[Opening Data section]

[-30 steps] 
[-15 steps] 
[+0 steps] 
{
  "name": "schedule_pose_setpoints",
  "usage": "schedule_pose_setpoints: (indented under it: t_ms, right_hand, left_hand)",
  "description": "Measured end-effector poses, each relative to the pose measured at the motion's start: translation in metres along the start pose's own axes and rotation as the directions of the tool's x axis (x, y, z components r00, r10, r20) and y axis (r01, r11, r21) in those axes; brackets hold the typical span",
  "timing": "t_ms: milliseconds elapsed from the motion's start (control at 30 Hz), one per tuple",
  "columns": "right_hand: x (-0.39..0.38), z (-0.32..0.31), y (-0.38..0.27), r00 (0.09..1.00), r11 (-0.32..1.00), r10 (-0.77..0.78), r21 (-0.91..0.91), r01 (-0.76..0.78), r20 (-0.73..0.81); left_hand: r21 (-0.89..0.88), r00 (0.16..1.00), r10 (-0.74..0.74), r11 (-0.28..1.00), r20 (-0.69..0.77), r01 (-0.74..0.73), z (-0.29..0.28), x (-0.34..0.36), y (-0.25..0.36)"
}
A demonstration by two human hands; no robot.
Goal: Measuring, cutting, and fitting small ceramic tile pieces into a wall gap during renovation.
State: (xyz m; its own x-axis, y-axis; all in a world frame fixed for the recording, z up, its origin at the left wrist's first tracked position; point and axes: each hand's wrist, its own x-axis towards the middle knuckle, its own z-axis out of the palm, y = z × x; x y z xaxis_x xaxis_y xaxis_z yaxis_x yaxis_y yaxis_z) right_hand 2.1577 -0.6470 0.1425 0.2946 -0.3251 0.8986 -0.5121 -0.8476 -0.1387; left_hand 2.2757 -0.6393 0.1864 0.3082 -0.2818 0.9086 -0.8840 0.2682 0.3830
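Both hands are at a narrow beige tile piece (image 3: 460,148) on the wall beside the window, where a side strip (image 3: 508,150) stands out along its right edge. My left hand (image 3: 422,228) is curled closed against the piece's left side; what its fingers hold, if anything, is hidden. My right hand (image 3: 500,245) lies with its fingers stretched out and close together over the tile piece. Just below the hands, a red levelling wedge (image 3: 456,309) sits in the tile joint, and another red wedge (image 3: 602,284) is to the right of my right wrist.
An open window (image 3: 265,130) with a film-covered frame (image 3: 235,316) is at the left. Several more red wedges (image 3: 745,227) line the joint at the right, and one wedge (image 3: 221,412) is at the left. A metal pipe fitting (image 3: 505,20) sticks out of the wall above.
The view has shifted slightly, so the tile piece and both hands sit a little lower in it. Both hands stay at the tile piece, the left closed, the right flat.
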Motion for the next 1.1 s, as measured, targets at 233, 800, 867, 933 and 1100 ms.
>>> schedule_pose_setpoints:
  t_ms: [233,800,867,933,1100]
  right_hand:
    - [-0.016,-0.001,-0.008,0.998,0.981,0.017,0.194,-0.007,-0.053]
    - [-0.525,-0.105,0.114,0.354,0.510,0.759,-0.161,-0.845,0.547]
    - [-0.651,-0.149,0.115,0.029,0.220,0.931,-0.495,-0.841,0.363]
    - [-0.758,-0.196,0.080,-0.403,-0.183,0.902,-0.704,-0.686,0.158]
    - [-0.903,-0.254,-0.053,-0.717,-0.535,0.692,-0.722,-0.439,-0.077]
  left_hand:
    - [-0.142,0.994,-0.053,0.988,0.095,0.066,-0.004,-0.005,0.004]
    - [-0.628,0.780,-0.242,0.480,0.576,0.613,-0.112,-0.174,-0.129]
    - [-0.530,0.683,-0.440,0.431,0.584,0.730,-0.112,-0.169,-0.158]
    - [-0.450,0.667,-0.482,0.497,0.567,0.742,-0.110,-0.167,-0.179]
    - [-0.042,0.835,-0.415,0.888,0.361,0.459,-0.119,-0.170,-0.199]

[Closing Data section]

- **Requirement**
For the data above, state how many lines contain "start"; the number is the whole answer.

- **The completed task**
2